Give the count of lines in the data that include "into", with no other words.

BEGIN GIVEN INFORMATION

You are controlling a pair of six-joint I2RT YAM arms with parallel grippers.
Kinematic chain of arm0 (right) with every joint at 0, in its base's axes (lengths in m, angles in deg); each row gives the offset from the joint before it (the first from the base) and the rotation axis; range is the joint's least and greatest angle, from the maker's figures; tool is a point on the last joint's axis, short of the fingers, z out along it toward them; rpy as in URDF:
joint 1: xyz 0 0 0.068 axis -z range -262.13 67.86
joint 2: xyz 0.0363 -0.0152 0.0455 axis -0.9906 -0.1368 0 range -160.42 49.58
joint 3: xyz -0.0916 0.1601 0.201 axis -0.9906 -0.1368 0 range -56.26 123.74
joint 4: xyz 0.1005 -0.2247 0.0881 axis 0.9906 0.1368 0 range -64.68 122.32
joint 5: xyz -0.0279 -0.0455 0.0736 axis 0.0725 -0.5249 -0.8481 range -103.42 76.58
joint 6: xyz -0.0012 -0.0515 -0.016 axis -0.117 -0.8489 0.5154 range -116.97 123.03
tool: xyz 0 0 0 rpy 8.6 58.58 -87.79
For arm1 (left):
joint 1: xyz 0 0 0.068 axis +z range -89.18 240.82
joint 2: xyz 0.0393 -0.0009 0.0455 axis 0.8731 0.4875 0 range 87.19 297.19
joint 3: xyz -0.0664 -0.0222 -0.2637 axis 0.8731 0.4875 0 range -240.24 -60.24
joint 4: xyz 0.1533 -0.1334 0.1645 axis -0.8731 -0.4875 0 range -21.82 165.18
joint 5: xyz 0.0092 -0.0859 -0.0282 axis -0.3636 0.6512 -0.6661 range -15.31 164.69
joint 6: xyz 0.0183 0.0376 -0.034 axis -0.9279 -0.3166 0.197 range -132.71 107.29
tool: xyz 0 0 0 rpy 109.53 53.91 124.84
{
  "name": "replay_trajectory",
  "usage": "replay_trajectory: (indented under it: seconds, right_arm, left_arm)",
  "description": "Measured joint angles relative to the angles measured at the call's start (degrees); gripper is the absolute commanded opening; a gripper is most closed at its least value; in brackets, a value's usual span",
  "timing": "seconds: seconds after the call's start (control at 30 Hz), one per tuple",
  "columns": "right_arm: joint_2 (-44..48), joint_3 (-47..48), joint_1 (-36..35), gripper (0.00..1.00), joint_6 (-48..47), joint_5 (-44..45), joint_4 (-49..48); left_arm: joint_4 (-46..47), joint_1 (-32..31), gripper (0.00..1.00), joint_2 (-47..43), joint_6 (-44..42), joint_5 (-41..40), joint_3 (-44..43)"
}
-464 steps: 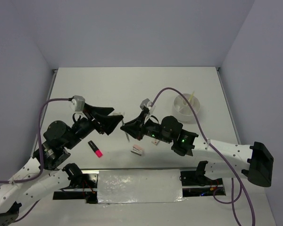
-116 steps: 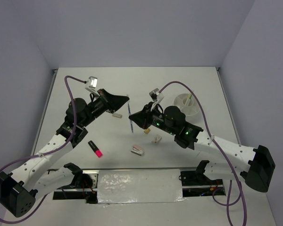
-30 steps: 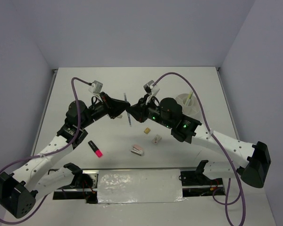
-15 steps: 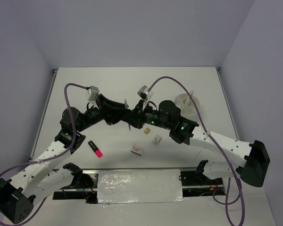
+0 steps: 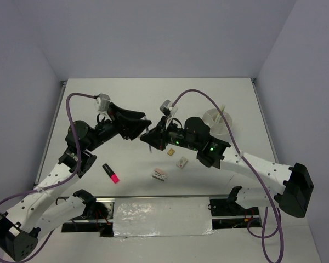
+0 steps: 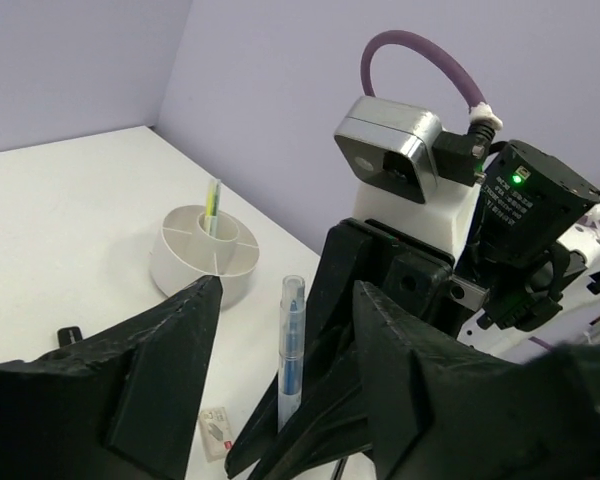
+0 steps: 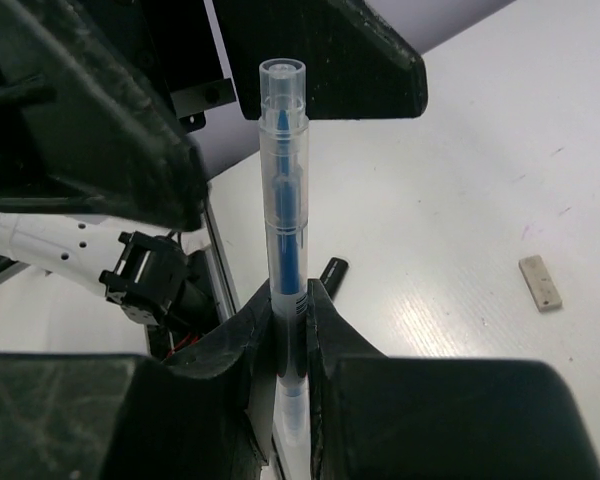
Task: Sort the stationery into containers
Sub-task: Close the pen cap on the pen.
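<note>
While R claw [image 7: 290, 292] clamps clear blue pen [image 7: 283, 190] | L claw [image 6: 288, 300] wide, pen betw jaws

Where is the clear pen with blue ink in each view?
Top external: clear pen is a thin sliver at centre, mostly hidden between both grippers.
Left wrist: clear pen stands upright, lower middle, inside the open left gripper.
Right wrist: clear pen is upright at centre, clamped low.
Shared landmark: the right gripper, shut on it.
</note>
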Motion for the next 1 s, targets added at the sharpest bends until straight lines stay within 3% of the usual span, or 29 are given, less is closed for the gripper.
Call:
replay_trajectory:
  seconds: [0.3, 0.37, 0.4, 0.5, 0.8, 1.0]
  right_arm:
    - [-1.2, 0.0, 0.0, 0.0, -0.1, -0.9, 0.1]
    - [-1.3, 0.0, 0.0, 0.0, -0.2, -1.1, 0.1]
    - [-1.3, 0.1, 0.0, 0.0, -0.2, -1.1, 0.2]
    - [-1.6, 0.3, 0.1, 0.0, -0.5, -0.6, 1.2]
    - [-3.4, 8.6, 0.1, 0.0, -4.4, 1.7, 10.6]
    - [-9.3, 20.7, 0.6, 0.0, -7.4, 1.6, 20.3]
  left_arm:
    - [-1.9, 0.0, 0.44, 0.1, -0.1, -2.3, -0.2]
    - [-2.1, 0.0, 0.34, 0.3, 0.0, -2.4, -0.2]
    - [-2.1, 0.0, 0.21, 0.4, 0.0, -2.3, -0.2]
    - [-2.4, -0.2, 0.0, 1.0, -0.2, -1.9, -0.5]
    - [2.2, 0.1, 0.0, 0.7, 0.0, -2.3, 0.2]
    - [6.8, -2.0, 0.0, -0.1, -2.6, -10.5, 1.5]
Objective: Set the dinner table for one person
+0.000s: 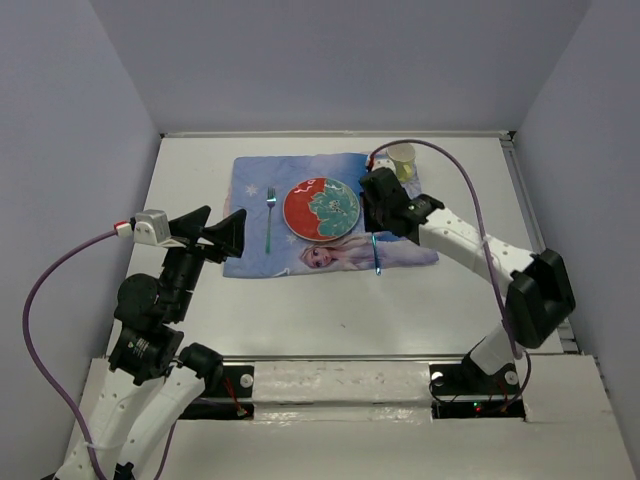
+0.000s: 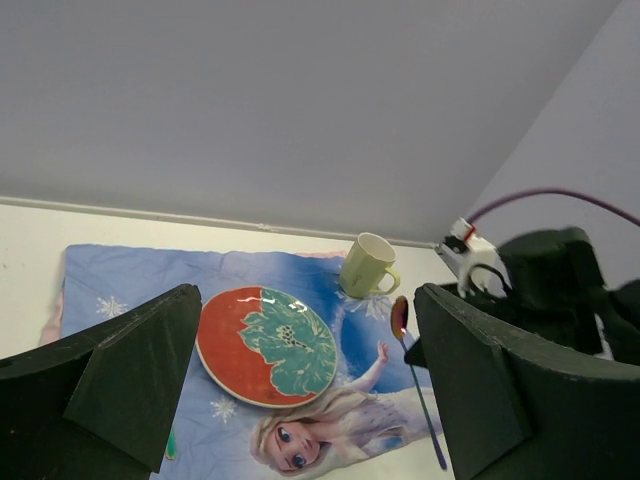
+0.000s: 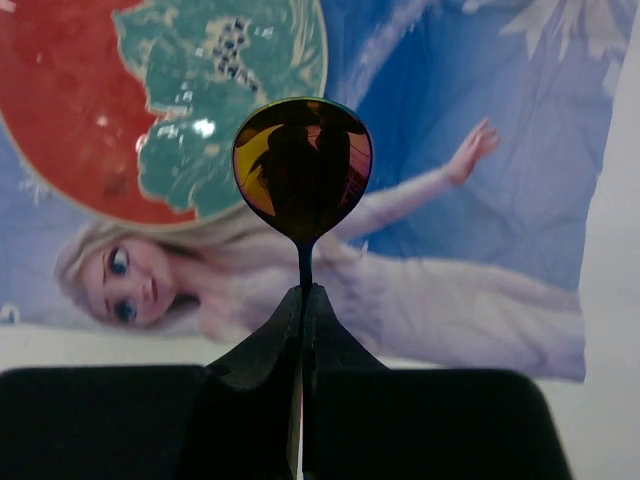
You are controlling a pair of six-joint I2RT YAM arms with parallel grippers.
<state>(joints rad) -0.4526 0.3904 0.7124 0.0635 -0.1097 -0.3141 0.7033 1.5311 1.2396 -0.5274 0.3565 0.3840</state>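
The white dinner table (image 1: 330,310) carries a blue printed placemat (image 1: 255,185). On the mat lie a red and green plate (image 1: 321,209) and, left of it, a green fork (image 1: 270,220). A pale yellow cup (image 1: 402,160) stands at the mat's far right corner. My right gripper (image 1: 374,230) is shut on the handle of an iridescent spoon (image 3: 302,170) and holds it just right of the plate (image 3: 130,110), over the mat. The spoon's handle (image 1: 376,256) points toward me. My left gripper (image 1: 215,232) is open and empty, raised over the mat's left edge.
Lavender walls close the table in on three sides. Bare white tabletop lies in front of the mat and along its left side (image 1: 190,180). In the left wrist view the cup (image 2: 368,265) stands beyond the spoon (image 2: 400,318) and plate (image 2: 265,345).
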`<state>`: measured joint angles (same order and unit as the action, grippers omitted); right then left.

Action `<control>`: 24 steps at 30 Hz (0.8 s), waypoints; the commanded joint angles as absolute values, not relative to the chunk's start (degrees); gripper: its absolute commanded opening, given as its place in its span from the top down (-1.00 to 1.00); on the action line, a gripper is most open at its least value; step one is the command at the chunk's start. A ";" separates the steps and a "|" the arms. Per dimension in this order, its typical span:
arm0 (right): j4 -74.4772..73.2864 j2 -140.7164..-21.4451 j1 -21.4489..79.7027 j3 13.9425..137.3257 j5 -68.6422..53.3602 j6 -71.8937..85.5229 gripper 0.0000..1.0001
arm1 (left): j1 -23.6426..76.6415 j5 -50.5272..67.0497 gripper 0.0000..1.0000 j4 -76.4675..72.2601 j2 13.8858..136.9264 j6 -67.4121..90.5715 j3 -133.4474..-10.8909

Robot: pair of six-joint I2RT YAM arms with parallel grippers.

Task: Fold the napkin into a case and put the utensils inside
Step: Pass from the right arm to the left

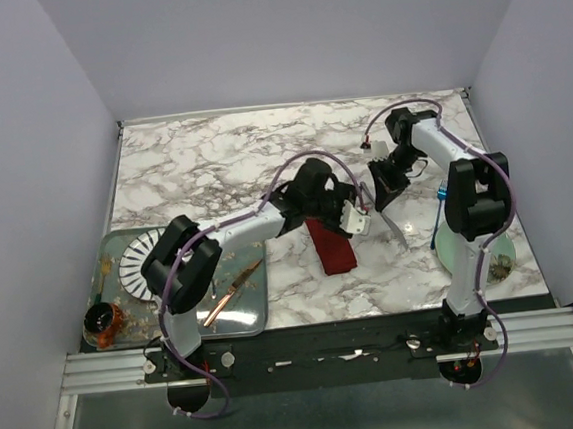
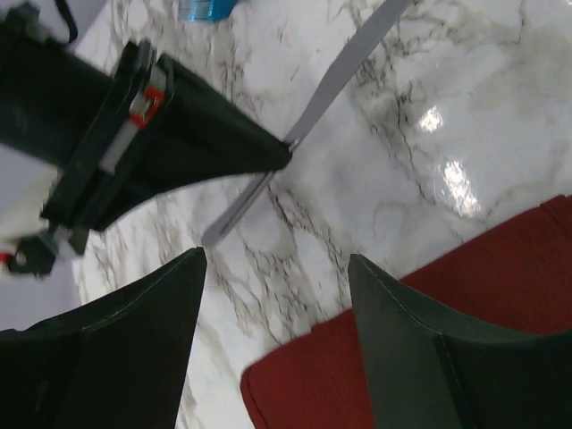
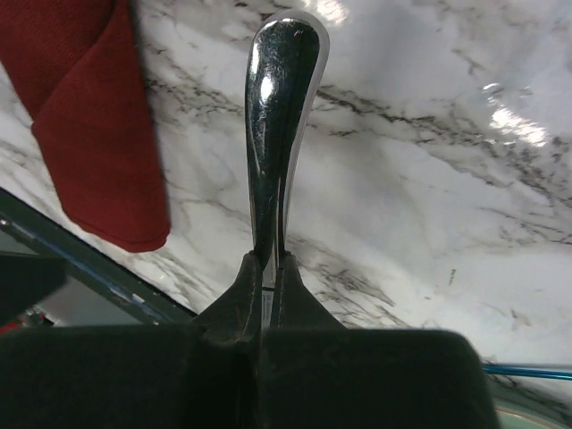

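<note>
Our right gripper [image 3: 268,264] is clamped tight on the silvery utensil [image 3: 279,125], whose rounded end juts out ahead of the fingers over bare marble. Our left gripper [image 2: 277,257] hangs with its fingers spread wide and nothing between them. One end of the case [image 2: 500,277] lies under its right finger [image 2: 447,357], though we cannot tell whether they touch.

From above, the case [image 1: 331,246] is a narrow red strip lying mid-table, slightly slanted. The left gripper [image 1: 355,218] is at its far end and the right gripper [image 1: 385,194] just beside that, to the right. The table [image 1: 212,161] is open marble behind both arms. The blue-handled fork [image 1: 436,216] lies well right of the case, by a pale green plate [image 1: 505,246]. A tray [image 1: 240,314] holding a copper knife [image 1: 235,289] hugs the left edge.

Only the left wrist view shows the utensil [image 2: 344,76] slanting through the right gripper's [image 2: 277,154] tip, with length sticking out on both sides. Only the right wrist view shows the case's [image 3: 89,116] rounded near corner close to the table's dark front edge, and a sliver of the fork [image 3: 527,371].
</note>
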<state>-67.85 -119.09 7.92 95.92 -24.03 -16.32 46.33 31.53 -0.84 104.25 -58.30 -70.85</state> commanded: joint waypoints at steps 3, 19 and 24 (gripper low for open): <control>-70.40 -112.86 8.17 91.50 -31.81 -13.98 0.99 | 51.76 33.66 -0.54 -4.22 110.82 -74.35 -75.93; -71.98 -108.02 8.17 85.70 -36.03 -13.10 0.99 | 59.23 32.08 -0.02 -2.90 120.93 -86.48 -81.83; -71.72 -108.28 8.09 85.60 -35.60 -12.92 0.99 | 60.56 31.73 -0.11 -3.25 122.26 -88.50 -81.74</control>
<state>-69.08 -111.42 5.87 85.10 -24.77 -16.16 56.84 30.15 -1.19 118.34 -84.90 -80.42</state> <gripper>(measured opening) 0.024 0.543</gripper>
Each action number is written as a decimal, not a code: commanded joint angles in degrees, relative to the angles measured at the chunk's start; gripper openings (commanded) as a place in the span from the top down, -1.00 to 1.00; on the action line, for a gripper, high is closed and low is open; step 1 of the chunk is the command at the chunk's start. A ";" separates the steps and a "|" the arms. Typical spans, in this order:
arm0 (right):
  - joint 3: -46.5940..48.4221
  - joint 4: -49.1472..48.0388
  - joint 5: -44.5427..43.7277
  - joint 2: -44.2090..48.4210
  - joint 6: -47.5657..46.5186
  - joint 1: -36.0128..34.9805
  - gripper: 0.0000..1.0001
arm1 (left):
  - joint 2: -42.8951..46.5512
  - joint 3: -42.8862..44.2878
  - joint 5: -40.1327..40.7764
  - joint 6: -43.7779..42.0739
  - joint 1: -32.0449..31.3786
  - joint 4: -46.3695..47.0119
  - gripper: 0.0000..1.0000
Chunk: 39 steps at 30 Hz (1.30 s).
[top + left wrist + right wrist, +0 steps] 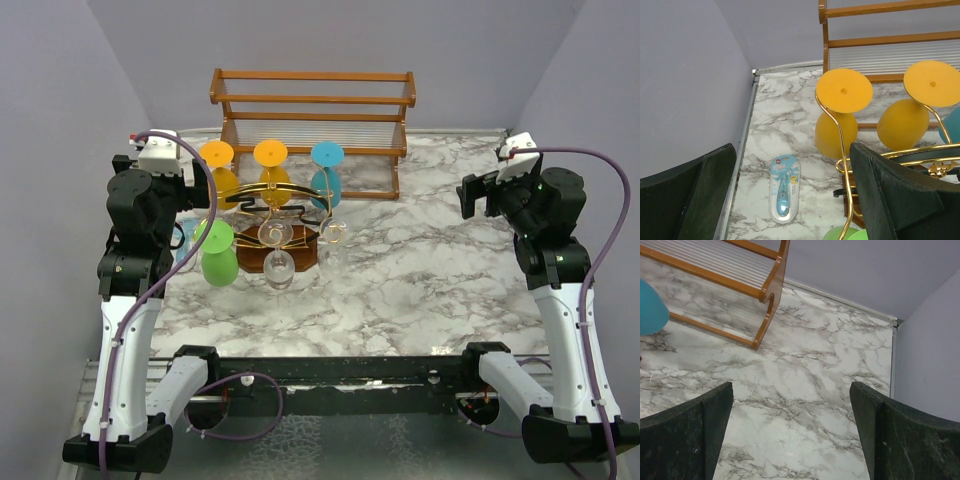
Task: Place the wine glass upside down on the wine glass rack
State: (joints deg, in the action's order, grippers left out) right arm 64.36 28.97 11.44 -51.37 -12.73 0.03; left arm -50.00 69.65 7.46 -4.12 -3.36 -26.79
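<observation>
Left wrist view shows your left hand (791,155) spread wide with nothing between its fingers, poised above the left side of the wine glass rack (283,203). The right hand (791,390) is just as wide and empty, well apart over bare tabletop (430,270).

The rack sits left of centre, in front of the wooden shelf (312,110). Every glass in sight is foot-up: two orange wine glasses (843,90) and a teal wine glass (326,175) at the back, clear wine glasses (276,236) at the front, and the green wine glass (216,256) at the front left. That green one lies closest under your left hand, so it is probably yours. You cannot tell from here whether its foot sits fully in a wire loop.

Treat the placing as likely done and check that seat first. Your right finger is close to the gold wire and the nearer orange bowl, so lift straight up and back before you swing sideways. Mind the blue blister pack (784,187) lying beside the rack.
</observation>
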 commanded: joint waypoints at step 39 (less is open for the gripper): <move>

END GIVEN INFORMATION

SOLUTION TO THE EXERCISE:
2